Ekonomi Jepang menyusut untuk pertama kalinya dalam dua kuartal pada periode Januari-Maret karena pembatasan COVID-19 menghantam sektor jasa dan melonjaknya harga komoditas menciptakan tekanan baru, meningkatkan kekhawatiran tentang penurunan yang berlarut-larut.
Penurunan tersebut menghadirkan tantangan bagi upaya Perdana Menteri Fumio Kishida untuk mencapai pertumbuhan dan distribusi kekayaan di bawah agenda "kapitalisme baru", memicu kekhawatiran stagflasi - campuran antara pertumbuhan yang lemah dan kenaikan inflasi.
Ekonomi No. 3 dunia turun pada tingkat tahunan 1,0% pada Januari-Maret dari kuartal sebelumnya, angka produk domestik bruto (PDB) menunjukkan, lebih lambat dari kontraksi 1,8% yang diperkirakan oleh para ekonom. Itu diterjemahkan ke dalam penurunan triwulanan 0,2%, data Kantor Kabinet menunjukkan, versus perkiraan pasar untuk penurunan 0,4%.
Pembacaan yang lemah dapat menekan Kishida untuk merilis lebih banyak stimulus dengan pemilihan majelis tinggi dijadwalkan 10 Juli, menyusul 2,7 triliun yen ($20,86 miliar) dalam pengeluaran anggaran tambahan yang dikumpulkan pada hari Selasa.
"Ekonomi akan kembali ke pertumbuhan di kuartal mendatang tetapi itu tidak akan menjadi pemulihan dramatis, meninggalkan kemungkinan pengeluaran lebih lanjut terbuka lebar karena pemilihan umum semakin dekat," kata analis .

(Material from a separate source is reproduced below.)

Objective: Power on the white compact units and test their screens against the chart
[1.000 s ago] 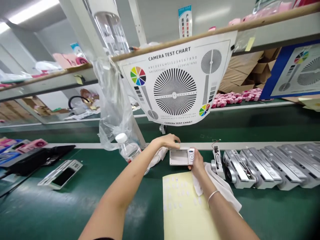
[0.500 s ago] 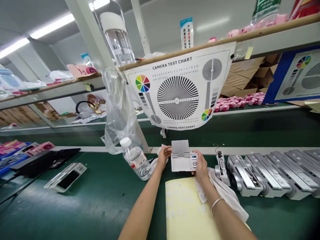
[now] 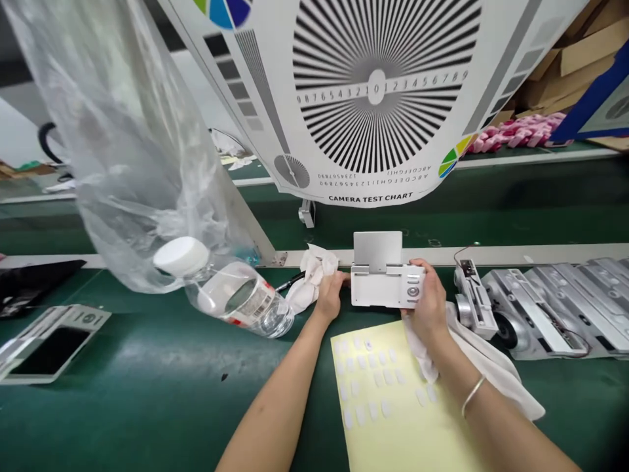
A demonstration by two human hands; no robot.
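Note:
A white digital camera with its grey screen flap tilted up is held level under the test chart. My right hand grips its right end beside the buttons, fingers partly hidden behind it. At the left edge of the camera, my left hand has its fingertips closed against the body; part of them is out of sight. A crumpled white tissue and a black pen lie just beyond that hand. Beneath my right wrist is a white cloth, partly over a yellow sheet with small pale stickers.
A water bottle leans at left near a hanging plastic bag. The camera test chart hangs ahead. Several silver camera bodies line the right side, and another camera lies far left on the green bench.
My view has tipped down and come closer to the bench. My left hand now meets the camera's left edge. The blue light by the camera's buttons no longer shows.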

"Lockdown di China dan kenaikan suku bunga AS serta krisis Ukraina dapat membebani permintaan eksternal. Penurunan pendapatan riil rumah tangga dan perusahaan karena memburuknya persyaratan perdagangan dapat menghambat pemulihan permintaan domestik."
Konsumsi swasta, yang membentuk lebih dari setengah perekonomian, sedikit berubah, data menunjukkan, lebih baik dari penurunan 0,5% yang diperkirakan oleh para ekonom tetapi di bawah pertumbuhan 2,5% yang direvisi naik yang terlihat pada kuartal Desember.
Banyak analis memperkirakan ekonomi Jepang akan pulih di kuartal mendatang, dibantu oleh pelonggaran pembatasan virus corona.
Namun, masih ada keraguan apakah pemulihan akan berbentuk V, dengan melonjaknya harga energi dan pangan mendorong pembatasan konsumsi.
Menambah kesuraman, optimisme bisnis di antara produsen Jepang mencapai level terendah lebih dari satu tahun karena perusahaan berjuang dengan kenaikan biaya impor karena yen yang lemah dan harga bahan baku yang lebih tinggi, jajak pendapat Reuters Tankan menunjukkan.
TEKANAN YEN
Ekonomi Jepang yang bergantung pada ekspor mendapat sedikit bantuan dari permintaan eksternal, dengan ekspor bersih menjatuhkan 0,4 poin persentase dari pertumbuhan PDB, sedikit lebih besar dari kontribusi negatif 0,3 poin persentase yang dilihat oleh para ekonom.
Melemahnya yen dan melonjaknya harga komoditas global membantu impor barang dan jasa termasuk ponsel dan obat-obatan tumbuh 3,4%, melampaui pertumbuhan ekspor sebesar 1,1%.
Belanja modal naik 0,5% versus peningkatan 0,7% yang diharapkan dan mengikuti kenaikan 0,4% pada kuartal sebelumnya, didorong oleh mesin tujuan umum dan pembayaran penelitian dan pengembangan. Itu membantu permintaan domestik berkontribusi 0,2 poin persentase terhadap pertumbuhan PDB.
Untuk keseluruhan tahun fiskal 2021 hingga Maret, ekonomi tumbuh 2,1%, membukukan kenaikan pertama dalam tiga tahun.
Menteri Ekonomi Daishiro Yamagiwa mengatakan ekonomi belum kembali ke tingkat sebelum pandemi tetapi penurunan lebih lanjut kemungkinan akan terbatas.
"Kami memperkirakan pertumbuhan PDB mengecewakan sepanjang 2022 karena pukulan terhadap pendapatan rumah tangga dari inflasi yang lebih tinggi dan tanda-tanda bahwa konsumen lanjut usia tetap waspada terhadap penyebaran virus," kata analis.